Я вновь вернулся к своему длинному, бессвязному повествованию, рассказав о нашем возвращении, о том, как мы оба принялись переделывать наш дом, предпринимая то одно, то другое, и между прочим решили даже построить прачечную.
Все так же смеясь, Аугуста снова меня перебила:
– Послушай, ведь это не наш праздник, это праздник Ады и Гуидо! Ты должен говорить о них.
Все шумно с ней согласились. Я тоже засмеялся, заметив, что благодаря мне за столом наконец-то установилась та атмосфера шумного веселья, которой и подобает сопровождать подобного рода торжества. Но что можно было сказать еще, я не знал. Мне казалось, что я и так уже говорил долгие часы. И тогда я просто выпил несколько бокалов вина, один за другим:
– Это за Аду! – И я вытянул шею, чтобы посмотреть, сделала она под столом рожки или нет.
– А это за Гуидо! – и добавил, уже после того как выпил: – От всего сердца! – забыв, что первый бокал я не сопроводил таким заявлением.
– А это за вашего старшего сына!
И я выпил бы еще много-много бокалов за их детей, если бы мне наконец не помешали. За этих невинных созданий я готов был выпить все, что стояло на столе.
Все последующее погружено в еще более густой мрак. Ясно помню одно: главной моей заботой было не выглядеть пьяным. Я держался прямо и говорил мало. Я не доверял самому себе и тщательно обдумывал каждое слово, прежде чем его произнести. И хотя разговор за столом продолжался, я был вынужден отказаться в нем участвовать, потому что не успевал вовремя прояснять для самого себя свои смутные мысли. Я пожелал завести отдельный разговор и сказал тестю:
– Слышали? Говорят, что exterieur упал на два пункта.

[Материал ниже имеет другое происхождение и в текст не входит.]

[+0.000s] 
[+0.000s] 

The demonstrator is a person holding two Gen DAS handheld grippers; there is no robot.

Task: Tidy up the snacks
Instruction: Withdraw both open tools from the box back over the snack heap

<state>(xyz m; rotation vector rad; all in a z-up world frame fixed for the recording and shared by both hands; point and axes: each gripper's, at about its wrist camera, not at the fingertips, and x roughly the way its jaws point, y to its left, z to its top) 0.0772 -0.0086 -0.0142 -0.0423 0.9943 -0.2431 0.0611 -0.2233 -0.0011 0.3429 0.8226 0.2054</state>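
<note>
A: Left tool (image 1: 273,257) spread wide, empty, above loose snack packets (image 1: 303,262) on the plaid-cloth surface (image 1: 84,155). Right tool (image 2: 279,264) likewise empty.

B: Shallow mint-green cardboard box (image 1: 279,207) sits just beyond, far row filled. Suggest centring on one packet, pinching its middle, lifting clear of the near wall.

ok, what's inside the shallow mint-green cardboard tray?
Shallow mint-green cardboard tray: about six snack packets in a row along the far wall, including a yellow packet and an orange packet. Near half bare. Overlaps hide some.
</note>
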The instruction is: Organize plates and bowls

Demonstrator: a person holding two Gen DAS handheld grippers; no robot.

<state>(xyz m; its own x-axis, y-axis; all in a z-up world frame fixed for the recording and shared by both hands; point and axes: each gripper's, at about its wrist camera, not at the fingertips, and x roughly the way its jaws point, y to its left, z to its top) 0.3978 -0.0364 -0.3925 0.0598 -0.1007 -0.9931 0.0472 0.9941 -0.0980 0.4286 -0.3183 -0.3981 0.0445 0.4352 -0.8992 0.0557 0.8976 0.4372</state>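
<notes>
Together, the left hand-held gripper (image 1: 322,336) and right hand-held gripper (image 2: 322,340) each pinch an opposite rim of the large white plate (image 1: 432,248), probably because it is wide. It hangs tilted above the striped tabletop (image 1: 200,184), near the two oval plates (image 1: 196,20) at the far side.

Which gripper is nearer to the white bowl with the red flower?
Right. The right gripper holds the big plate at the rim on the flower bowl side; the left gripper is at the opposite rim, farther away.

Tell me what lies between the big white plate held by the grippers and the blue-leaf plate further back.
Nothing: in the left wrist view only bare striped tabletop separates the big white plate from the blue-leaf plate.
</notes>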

Новость, которую я сообщил, никак меня не затрагивала: я просто слышал, что об этом говорили на бирже, и воспользовался случаем, чтобы затеять с тестем деловой разговор на серьезные темы, которых пьяные обычно не касаются. Но, по-видимому, тестю эта новость оказалась далеко не так безразлична, как мне, потому что он назвал меня вороном, приносящим дурные вести. И вечно-то я с ним попадал впросак.
Тогда я занялся своей соседкой, Альбертой. Разговор зашел о любви. Ее эта тема интересовала теоретически, ну а меня в данный момент тоже вовсе не привлекала практика. Поэтому мы приятно поговорили. Она спросила, какие у меня есть идеи на этот счет, и я сразу же сообщил ей одну, которая была, по-видимому, результатом моего сегодняшнего опыта. Женщина – это предмет, цена на который меняется гораздо чаще, чем любая биржевая цена. Альберта неправильно меня поняла, решив, что я имею в виду общеизвестную вещь: то, что цена на женщину меняется в зависимости от ее возраста. Тогда я объяснился яснее: одна и та же женщина могла необычайно высоко цениться утром, ровно ничего не стоить в полдень, сделаться вдвое дороже вечером, а ночью иметь ценность отрицательную. Я объяснил ей, что значит отрицательная ценность: такую ценность имеет женщина, когда мужчина прикидывает, сколько бы он заплатил за то, чтобы услать ее подальше.
Бедная сочинительница пьес не могла согласиться с этой теорией, в то время как я, памятуя о том, какие изменения в цене претерпели за сегодняшний день Аугуста и Карла, был убежден, что я совершенно прав. Но когда я попытался это объяснить, вмешалось выпитое мною вино, и я сбился с мысли.
– Послушай, – сказал я, – допустим, сейчас твоя стоимость измеряется величиной икс; так вот, если ты позволишь мне коснуться твоей ножки, твоя стоимость сразу же увеличится по крайней мере еще на один икс.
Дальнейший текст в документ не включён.